Personally I happen to like the 960 one most. It's pretty minimalistic while offering enough flexibility. It's also shipped with a bunch of templates for Fireworks, Illustrator, Omni Giraffe, Photoshop, and Visio. Inkscape, however, was missing. It's time to fill that gap! :)
| Grid | Spacing | Major Every | Major Spacing |
|---|---|---|---|
| g05 | 0.5px | 2 | 1px |
| g1 (default) | 1.0px | 20 | 20px |
| g2 | 2.0px | 10 | 20px |
| g4 | 4.0px | 5 | 20px |
| g5 | 5.0px | 4 | 20px |
| g10 | 10.0px | 2 | 20px |
| g20 | 20.0px | 1 | 20px |
These predefined grids should take care of the most common use cases. As you've probably noticed the "g05" grid is different from the others. It's a special purpose grid, which allows you to align things with odd stroke widths (typically 1px) in a pixel perfect fashion. However, be sure to disable the guides beforehand otherwise it will be more fiddly than it needs to be.
To switch to a different grid, head over to the Document Properties dialog (top right icon). Go to "g1" and un-check the "enabled" check box. Then head over to the one you'd like to use and enable that one.

By default you'll start in "Layer 1". Below is a locked layer called "grid_12" or "grid_16" depending on the template you've chosen. This background layer shows you the location of the columns and gutters. Since that layer only contains some boring bars I rather show you an image of the layers dialog instead. ;)

If you drag a guide by accident you can just undo it. However, if you didn't notice it right away it might not be possible anymore. I addressed this issue by giving all guides an id, which tells you where it the guide belongs. Just double click the guide and set the value according to its ID.

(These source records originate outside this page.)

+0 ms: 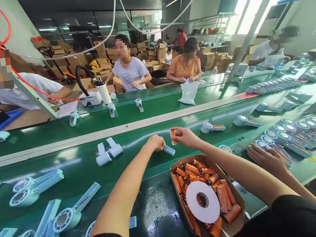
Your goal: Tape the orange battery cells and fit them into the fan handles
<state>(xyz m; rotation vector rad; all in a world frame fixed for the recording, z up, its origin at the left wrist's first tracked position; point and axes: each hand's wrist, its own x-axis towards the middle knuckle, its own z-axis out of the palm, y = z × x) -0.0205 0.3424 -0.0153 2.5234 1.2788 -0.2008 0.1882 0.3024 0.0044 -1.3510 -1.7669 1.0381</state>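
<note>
My left hand is closed around a light-blue handheld fan housing, whose handle end points right, low over the green belt. Most of that housing is hidden by the hand. My right hand pinches an orange cylindrical battery, held upright just to the right of the housing and apart from it. Below my right forearm sits a cardboard box of similar orange batteries, with a roll of white tape lying on top.
Light-blue fan housings lie in a pile at left; more housings with orange inside lie at right. A co-worker's hand touches those. Across the green conveyor belt, people work, one holding a white bag. Cables hang overhead.
</note>
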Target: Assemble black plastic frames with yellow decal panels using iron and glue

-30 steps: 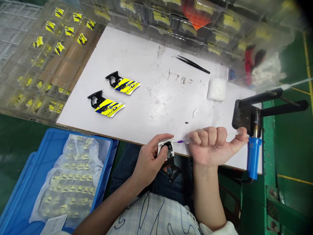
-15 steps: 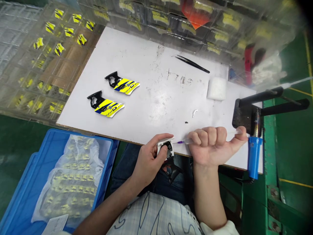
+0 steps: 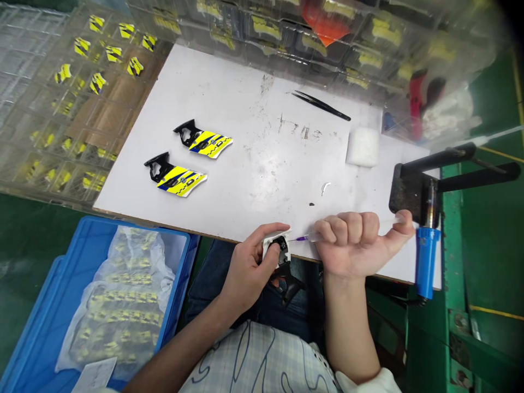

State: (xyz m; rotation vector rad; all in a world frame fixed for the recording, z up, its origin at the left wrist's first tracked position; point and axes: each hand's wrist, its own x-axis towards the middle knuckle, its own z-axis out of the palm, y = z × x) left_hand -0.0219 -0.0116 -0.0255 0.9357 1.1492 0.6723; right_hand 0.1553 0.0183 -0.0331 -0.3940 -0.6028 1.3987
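At the tabletop's near edge, our left hand grips a small plastic part; our right hand, fingers fisted, clasps a syringe.

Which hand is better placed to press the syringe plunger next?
Right. The right hand already grips the syringe, thumb at its rear end, tip at the part the left hand holds.

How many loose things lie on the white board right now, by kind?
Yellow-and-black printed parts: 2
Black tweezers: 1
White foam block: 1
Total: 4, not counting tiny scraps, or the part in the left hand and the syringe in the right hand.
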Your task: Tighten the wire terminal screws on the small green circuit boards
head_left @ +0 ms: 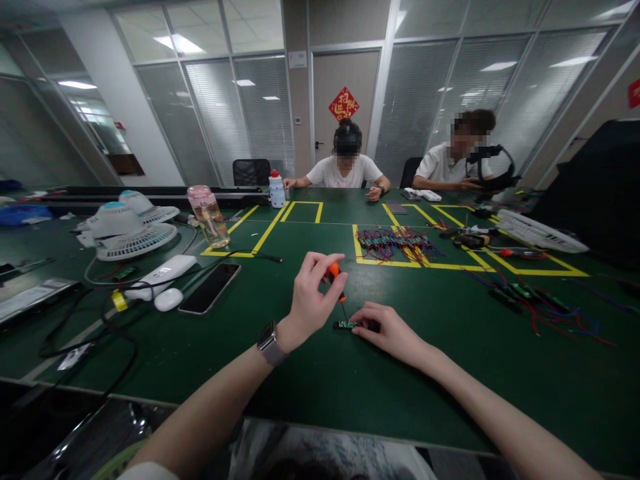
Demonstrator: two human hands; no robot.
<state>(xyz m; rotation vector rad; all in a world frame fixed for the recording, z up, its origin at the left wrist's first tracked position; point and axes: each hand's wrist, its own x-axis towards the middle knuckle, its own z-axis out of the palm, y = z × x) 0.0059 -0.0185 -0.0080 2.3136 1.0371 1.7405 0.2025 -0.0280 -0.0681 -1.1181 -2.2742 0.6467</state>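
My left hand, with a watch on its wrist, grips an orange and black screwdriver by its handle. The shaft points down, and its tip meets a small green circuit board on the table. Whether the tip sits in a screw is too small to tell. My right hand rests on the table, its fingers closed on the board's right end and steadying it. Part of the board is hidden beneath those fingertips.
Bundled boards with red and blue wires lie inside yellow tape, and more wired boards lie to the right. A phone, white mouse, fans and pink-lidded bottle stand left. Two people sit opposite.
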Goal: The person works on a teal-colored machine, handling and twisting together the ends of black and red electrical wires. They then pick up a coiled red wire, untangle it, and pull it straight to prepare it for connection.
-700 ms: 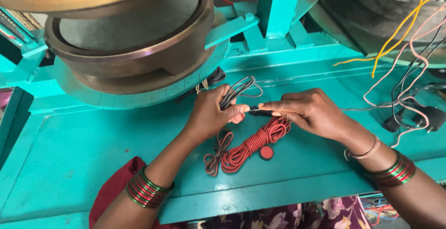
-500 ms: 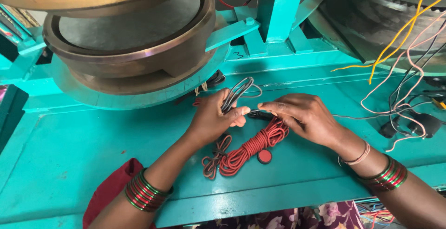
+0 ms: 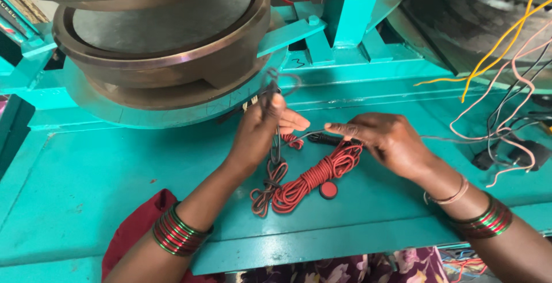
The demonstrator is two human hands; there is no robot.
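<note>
Teal-painted metal bench (image 3: 115, 179) carries our work. Our left hand (image 3: 261, 131) is closed on a thin grey looped wire (image 3: 275, 87), pinched between thumb and fingers; our right hand (image 3: 382, 139) pinches the same strand's other end, just above a red-and-black coiled cable bundle (image 3: 305, 179). We judge the wire light, limp and springy, best held near its ends. Beyond the grip sits a heavy brown metal drum (image 3: 172, 53); loose coloured wires (image 3: 506, 87) trail off beside our right hand.

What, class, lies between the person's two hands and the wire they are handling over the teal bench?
Nothing visible does. The left hand already pinches a looped dark wire, raised above the bench, and the right hand grips the same strand further along. The red wire bundle and a round red button lie below them on the teal bench.
</note>
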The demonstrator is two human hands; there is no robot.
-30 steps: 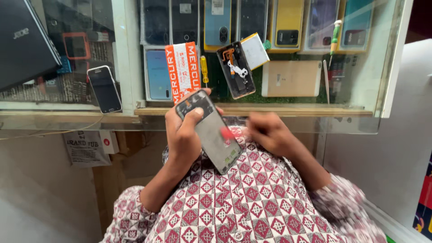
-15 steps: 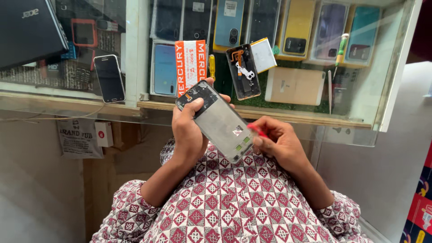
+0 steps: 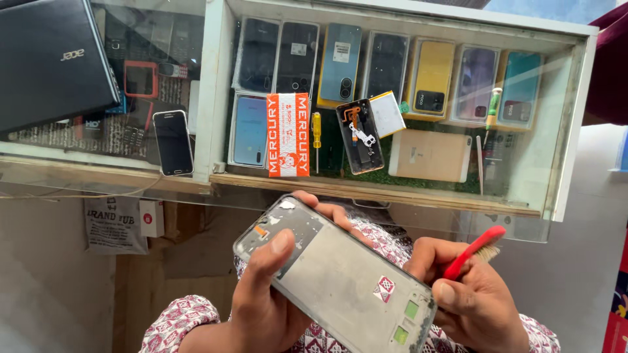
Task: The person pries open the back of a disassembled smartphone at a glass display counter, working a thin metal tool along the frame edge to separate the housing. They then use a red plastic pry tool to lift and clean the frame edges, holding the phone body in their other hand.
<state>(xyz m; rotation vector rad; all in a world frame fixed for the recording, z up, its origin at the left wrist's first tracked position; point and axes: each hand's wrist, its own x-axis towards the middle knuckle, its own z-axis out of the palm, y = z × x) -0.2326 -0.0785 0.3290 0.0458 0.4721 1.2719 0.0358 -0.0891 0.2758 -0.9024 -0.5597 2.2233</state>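
Head view: our left hand (image 3: 265, 307) grips phone frame (image 3: 337, 274) by its edges, light, stiff, fragile; right hand (image 3: 468, 297) pinches red brush (image 3: 472, 252).

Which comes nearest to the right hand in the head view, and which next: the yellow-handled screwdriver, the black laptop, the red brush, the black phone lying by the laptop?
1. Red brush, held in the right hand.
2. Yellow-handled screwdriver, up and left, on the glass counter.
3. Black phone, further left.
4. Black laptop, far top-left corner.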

Download the zip file and extract it to Inkscape's template directory (you can also just open it with Inkscape if you'd like to take a look first). If you're using Windows the file structure should look like this afterwards:
Inkscape └── share └── templates 960_grid_12_col.svg 960_grid_16_col.svg [...]
Under Linux the templates directory is located over at "/usr/share/inkscape/templates".
After you've successfully installed the 2 template files, they will be available in the "New" sub-menu:

Download: 960gs_inkscape_templates.zip (2kb)
Comments
You beat me to it :)
I just filled that same gap, but you did it so much better! Good job.
Anyway, have a look.
Happy hacking,
Gabe
re: You beat me to it :)
>[...] but you did it so much better!
Heh. Thanks. :)
I wondered if I should give those guides a name (well, a meaningful id), but I couldn't think of anything helpful therefore I omitted the id for all guides. You went with a name based on its position like guide-100 for the guide at 100px. I'd say that's the most useful naming scheme for these things, since you can only see those names if you double click a guide... and you only double click a guide if you want to set its position to a specific value... and you only want to set it to some specific value if you accidentally moved it a few steps earlier and hence you cannot go with undo.
I'm not sure if you had this stuff in mind when picking the ids, but now that I think about it it makes lots of sense. I'll add similar ids to my guides tonight.